The Blue Tram line that connects Placa Kennedy with the funicular railway that goes to Tibidabo was opened in 1901. It was designed to connect the important houses on Avenue Tibidabo with Barcelona's city tram system. It was privately owned and got its name 'Tramvia Blau' from the bright blue trams that ran on the line.
From the start point at Placa Kennedy to the last stop at Mirablau the line climbs 93 metres in altitude, at at gradient of 8% and is 1276 metres long. It is one of only two surviving 'first generation' tramways in Spain.
Tucked next to Cosmo Caixa is the depot. There is actually a fleet of 7 trams. There is one (1901) from the original class of four trams built for the system. This is only used for special occasions. There are five 'six four-wheeled' trams built for service on the Tramvia Blau (1904), a couple with modern hydraulic brakes and a restored Barcelona City tram, in its original red livery (1906)

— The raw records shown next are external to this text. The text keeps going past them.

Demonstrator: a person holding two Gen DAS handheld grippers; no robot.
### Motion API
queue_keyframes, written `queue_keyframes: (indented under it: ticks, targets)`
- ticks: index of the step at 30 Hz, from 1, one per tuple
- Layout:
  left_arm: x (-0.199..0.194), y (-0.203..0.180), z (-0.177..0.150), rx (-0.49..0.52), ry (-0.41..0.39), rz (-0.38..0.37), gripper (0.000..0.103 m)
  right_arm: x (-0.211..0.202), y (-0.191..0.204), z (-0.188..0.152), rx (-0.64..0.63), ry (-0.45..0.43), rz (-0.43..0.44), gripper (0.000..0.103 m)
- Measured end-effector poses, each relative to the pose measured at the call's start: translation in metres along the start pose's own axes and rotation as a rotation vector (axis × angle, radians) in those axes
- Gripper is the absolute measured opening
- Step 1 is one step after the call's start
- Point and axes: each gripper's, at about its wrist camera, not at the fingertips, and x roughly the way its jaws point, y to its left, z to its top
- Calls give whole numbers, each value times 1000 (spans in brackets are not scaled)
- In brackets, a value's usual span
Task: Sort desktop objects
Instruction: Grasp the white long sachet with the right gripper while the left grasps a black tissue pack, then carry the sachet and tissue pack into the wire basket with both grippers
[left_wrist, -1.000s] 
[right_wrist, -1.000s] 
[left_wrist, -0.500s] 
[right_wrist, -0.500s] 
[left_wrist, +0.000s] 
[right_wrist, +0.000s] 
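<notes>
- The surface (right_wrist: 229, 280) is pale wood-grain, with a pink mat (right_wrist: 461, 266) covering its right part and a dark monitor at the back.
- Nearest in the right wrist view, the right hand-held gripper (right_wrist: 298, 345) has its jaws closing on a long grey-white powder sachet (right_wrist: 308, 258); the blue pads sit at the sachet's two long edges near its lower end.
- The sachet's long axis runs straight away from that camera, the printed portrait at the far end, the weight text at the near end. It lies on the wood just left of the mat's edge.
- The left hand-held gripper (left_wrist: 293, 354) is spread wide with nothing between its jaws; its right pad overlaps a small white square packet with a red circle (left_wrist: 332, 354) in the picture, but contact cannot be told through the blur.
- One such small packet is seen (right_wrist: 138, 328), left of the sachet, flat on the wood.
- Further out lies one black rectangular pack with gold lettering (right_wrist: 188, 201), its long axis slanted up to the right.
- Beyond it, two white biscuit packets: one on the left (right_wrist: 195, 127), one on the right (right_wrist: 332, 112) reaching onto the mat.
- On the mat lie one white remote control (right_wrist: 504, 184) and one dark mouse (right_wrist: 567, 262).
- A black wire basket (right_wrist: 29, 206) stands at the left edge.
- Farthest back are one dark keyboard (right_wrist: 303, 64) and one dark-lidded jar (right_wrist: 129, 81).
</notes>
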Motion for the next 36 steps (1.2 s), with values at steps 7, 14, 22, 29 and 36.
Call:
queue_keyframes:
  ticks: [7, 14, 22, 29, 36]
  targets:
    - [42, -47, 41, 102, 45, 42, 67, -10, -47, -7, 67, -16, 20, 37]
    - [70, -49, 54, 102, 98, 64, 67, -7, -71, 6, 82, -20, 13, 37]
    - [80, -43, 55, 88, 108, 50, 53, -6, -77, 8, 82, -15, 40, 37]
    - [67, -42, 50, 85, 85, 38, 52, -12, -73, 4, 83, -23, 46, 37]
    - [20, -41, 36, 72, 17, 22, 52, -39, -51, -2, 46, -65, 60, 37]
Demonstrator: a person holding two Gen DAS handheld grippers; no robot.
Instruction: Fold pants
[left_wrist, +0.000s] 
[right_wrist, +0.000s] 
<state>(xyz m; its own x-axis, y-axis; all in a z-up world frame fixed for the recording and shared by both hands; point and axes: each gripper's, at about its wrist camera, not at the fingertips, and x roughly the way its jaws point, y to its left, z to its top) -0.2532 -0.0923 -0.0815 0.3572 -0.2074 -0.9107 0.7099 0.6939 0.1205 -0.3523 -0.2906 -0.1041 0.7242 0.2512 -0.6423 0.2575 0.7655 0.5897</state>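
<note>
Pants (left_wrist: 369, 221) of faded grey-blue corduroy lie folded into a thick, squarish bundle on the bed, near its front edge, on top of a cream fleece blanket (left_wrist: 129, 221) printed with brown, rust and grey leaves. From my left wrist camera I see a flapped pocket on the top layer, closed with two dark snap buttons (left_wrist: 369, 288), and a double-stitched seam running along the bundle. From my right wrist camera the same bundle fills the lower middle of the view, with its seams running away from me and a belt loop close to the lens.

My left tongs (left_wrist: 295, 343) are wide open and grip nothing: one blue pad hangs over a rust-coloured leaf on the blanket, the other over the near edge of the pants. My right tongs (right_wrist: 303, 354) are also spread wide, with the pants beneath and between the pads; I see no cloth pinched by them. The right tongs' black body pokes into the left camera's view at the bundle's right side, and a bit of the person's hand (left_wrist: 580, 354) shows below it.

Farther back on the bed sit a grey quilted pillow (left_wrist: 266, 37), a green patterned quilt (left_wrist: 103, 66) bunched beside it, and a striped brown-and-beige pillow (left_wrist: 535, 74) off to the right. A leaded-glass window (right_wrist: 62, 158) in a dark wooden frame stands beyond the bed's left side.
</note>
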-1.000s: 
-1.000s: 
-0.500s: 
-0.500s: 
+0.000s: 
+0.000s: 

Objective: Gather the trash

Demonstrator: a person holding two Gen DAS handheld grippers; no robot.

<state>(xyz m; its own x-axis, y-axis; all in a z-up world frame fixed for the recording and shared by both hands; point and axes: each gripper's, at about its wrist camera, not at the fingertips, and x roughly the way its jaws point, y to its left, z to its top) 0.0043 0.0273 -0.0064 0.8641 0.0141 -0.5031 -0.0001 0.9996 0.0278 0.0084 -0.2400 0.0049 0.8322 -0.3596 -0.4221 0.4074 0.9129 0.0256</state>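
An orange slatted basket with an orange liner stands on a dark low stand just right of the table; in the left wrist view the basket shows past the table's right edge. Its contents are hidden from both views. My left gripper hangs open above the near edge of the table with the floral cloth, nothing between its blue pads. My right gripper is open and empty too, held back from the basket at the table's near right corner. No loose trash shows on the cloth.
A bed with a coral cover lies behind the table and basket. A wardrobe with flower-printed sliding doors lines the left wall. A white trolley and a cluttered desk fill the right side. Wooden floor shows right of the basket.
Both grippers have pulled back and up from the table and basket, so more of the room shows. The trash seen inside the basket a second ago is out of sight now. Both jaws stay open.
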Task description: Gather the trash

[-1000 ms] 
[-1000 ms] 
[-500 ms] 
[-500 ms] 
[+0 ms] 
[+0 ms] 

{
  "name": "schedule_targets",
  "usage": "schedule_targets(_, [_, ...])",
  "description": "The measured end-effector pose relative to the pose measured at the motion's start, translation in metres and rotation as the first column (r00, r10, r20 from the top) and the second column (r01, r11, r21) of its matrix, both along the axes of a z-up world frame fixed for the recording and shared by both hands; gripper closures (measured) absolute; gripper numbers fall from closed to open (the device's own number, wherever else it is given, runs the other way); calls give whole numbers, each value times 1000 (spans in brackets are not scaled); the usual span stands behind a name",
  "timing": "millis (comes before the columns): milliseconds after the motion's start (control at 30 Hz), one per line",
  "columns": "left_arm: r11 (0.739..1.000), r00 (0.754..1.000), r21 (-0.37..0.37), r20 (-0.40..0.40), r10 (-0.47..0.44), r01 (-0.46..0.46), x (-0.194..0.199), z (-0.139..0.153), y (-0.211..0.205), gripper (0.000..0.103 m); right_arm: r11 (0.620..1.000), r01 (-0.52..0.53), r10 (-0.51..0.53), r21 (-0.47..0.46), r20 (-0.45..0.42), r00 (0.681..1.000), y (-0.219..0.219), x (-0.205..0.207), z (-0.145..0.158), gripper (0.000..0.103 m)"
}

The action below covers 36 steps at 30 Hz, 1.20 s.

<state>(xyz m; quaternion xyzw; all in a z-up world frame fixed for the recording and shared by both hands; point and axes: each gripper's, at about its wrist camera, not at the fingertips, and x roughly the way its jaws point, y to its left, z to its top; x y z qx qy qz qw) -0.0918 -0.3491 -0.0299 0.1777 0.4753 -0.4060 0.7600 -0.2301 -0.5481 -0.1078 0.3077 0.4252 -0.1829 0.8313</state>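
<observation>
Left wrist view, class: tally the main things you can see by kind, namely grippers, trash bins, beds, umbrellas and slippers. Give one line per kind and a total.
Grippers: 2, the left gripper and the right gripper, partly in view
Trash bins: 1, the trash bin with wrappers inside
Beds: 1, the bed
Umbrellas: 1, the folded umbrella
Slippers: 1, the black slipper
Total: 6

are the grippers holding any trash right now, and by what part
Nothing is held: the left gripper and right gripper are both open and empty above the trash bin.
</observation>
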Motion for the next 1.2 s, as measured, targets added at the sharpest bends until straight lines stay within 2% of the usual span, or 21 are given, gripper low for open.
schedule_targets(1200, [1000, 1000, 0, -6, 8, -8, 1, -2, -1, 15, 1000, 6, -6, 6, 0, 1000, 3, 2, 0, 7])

Barcelona closed its last line in 1971. The Tramvia Blau continued operating as a private company until 1979 when it was bought by the city. Interestingly in recent years trams have been re-introduced into the Catalan Capital, forming part of the city-wide intergrated transport network. You can ride the modern version along either end of Diagonal.
Check the running times, they can be a bit sketchy depending on the time of year and the weather. There are limited seats and only a couple of trams running at the same time, so get there early or be prepared to queue.